Michael Stephen Feld died in Boston on 10 April 2010, at age 69, after an eight-year struggle with multiple myeloma. He was widely known for his contributions to fundamental laser physics and for pioneering lasers and spectroscopy to biomedical problems.

Feld was born 11 November 1940 in Brooklyn, New York. He graduated from Lynbrook High School on Long Island in 1958 and from MIT in 1963 with an SB degree in humanities and sciences and an SM degree in physics. He stayed on at MIT to earn a PhD in physics in 1967 for research on laser spectroscopy under Ali Javan. In 1968 Feld joined the MIT physics department as an assistant professor and went on to a varied and productive career as a member of the physics faculty.

Feld’s graduate research laid the foundation for a lifelong interest in quantum optics. He established his presence in that field by demonstrating superradiance—the enhancement by coherence effects of the emission of light from a collection of radiators—in a molecular gas. By pursuing that problem in the face of skeptics who thought that Doppler broadening would make the effect impossible to observe, he demonstrated an independence of thought and scientific determination that would mark his career.

His research in quantum optics led Feld into the field of cavity quantum electrodynamics. In 1987 he began a series of experiments on radiative shifts and enhanced and suppressed spontaneous emission of single atoms in an optical resonator. Those culminated in his development of the single-atom laser in 1994.

From 1976 until his death, Feld was director of MIT’s Harrison Spectros-copy Laboratory. In that role he fostered collaborations among physicists, chemists, biologists, materials scientists, and physicians by welcoming them to participate in the laboratory. To support cooperative research, he established the MIT Regional Laser Facility, funded by NSF, and the MIT Laser Biomedical Research Center, funded by the National Institutes of Health. One of the research center’s many achievements was the development of the diffraction phase microscope (shown in the photo), which yields nanoscale quantitative measurements of the structure and dynamics of live red blood cells.

Feld was notably direct. He questioned with equal intensity, acuteness, and persistence academic administrators, janitors, colleagues, waiters, students, and deliverymen. That quality helped him develop fruitful collaborations with scientists from a wide range of fields. Starting in the 1980s, those collaborations helped him turn his attention increasingly to applying lasers and laser-based techniques to biomedicine and biomedical engineering.

Feld was an early leader in the use of light scattering, fluorescence spectroscopy, and Raman spectroscopy to investigate arterial plaque in vivo and to provide early cancer detection in some organs. In recent years his research shifted; rather than use those intensity-based modalities, he used field-based light scattering to develop low-coherence interferometry and to explore how to suppress turbidity and obtain images from inside apparently opaque tissue.

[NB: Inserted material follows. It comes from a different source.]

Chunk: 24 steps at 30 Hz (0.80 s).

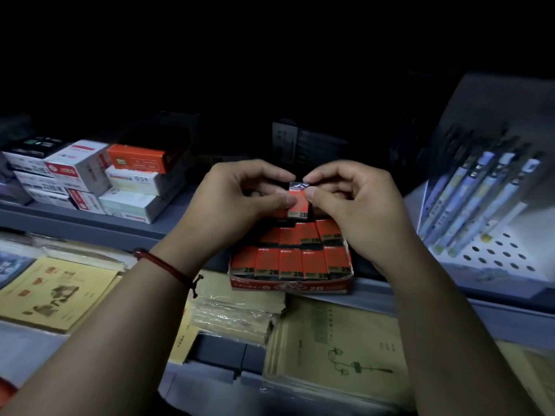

Near-IR Raman spectroscopy has made it possible to measure levels of blood glucose through the skin without the prick of a needle. Quantitative phase microscopy has produced three-dimensional maps of the refractive index of live cells free of labels or dyes. It also permits early diagnosis of breast cancer and assessment of whether cells at the margins of a cancerous lesion are themselves cancerous.

For his foundational contributions to laser spectroscopy and the biomedical use of spectroscopy, Feld received the 2008 William F. Meggers Award from the Optical Society of America.

Throughout his career Feld enthusiastically engaged in undergraduate and graduate teaching at MIT. He supervised more than 50 PhD theses. Reflecting his breadth of interest, they were in chemistry, mechanical engineering, bioengineering, and materials research, as well as in physics, and several were part of the MIT-Harvard Health Sciences and Technology program.

The 1963 March on Washington marked the beginning of Feld’s lifelong concern about minority graduate education in physics at MIT. He cochaired the committee that initiated establishment of MIT’s Dr Martin Luther King Jr Visiting Professors Program, and, with characteristic direct action, he personally guided five minority graduate students to their PhD degrees.

One of those students was Ronald McNair, who went on to a career as an astronaut. Feld and McNair became close friends, and their teaching was reciprocal: Feld mentored McNair in physics; McNair taught Feld karate. Feld obtained a brown belt and was proud to be outdone by his twin sons, Jonathan and David, who became black belts. As was typical, once Feld became interested in karate, he made a serious study of its physics. He presented widely appreciated talks on the physics of karate with demonstrations that sometimes included his sons; he and McNair coauthored articles on karate. McNair’s death in the space shuttle Challenger accident in 1986 was a deep personal loss for Feld.

Michael Feld was a creative, innovative physicist and a man of great charm, always asking for more effort, more time, and more insight from his collaborators and students. Many of them are today advancing laser physics, quantum optics, biomedicine, and biomedical engineering along paths that he opened. Through their work Feld’s already large impact on the scientific community continues to grow.